Apache Spark is an open-source system for utilizing clustering in machine learning to efficiently handle large data sets. Spark distributes workflow processes across clusters of computers (known as parallelism) which results in performance efficiency when compared to running process sequentially on one core. The key to Spark’s efficiency is that Spark processes and keeps data in memory (as opposed to reading/writing from/to disk).

Spark works by utilizing the Spark Driver, which is the primary node that controls the cluster manager. In simpler terms, the Spark Driver is responsible for coordinating among all of the clusters that are used to store and process data. When working with data frames, Spark partitions the data frames across different clusters (known as resilient distributed data sets, or RDDs) in parallel and users are able to perform transformations and actions on the data. Spark uses directed acyclic graphs (DAGs) to schedule tasks and assign work across nodes to improve efficiency and execution by reducing unnecessary data shuffling.¹

For this assignment, I will work on the Jester5k data set, which I previously worked with for Project 4

library(tidyverse)
library(recommenderlab)

data("Jester5k")

Recommenderlab

First, I will create a recommendation system via the recommenderlab package in R, using the Alternating Least Squares (ALS) approach. ALS seeks to approximate the ratings matrix as a product of two smaller matrices, U and P. The optimal values are determined by holding one matrix (U) constant and finding values for the other matrix (P) that minimize the squared errors between the approximated matrix and the original matrix.
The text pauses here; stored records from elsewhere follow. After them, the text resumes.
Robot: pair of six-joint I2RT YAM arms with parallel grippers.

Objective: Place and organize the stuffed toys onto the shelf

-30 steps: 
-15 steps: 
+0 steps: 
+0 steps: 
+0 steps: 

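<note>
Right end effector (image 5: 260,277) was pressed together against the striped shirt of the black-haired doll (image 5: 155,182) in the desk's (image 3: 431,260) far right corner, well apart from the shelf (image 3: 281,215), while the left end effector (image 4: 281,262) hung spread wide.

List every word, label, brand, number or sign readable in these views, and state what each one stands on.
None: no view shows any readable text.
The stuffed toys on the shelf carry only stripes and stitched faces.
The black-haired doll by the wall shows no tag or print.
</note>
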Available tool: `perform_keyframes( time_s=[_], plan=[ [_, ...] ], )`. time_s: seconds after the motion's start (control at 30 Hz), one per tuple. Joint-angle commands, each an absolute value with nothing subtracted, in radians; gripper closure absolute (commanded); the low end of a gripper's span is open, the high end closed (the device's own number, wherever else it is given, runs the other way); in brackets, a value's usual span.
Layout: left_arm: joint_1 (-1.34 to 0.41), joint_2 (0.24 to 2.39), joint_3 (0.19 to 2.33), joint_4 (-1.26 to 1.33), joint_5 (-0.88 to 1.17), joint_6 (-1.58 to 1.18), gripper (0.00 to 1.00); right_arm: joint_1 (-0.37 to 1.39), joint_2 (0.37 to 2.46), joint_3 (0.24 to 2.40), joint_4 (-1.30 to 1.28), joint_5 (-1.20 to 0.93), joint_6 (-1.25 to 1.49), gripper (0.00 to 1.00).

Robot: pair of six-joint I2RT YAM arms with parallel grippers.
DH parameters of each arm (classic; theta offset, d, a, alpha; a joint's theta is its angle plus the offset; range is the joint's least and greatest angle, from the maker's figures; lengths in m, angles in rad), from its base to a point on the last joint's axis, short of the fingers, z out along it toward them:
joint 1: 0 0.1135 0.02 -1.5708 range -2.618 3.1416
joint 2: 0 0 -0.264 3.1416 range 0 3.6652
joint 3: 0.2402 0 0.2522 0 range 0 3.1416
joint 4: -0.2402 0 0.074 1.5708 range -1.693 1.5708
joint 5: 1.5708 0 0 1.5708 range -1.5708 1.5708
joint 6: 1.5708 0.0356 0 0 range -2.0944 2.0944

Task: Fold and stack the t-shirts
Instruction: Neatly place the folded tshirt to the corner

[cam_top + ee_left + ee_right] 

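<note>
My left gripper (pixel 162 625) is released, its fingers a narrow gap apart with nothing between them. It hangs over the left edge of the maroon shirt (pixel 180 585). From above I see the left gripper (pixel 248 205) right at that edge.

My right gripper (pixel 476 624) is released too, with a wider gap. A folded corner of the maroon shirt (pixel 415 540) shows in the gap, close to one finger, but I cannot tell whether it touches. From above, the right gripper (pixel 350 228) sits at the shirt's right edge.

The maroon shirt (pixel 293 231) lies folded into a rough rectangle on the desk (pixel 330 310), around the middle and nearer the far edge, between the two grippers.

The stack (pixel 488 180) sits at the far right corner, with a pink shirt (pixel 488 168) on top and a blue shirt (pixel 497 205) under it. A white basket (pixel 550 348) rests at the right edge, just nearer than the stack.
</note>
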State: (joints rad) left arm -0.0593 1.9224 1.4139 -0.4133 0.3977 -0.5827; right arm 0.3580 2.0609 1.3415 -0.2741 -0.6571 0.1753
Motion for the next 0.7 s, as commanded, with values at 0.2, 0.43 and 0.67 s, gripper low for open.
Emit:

Then, the matrix P is held constant at the optimal values and matrix U is optimized for values that minimize the squared errors. These matrices have rows corresponding to the users/items and columns corresponding to latent factors, which can be thought of as concepts (e.g. for movies a latent factor might represent a genre while another latent factor may capture the budget of a movie). Accordingly, these matrices capture how users and items rate on these latent factors and finding the dot product can approximate or predict how a user would rate an item. ALS works well with parallelization as the system computes the U and P matrices independently.²

Below I create the recommender via recommenderlab. I start with an evaluation scheme that splits the data into train and test sets.

set.seed(123)


eval_scheme <- evaluationScheme(Jester5k, method = 'split',
                                train = 0.8, given = 10, goodRating=0)

I capture the train, test, and evaluation sets as data frames that I will later use in Spark.

train_set <- getData(eval_scheme, 'train')
train_set_df <- as(train_set, 'data.frame')

test_set <- getData(eval_scheme, 'known')
test_set_df <- as(test_set, 'data.frame')

eval_set <- getData(eval_scheme, 'unknown')
eval_set_df <- as(eval_set, 'data.frame')

Below are the parameters for the ALS recommender:

recommenderRegistry$get_entry("ALS", dataType = "realRatingMatrix")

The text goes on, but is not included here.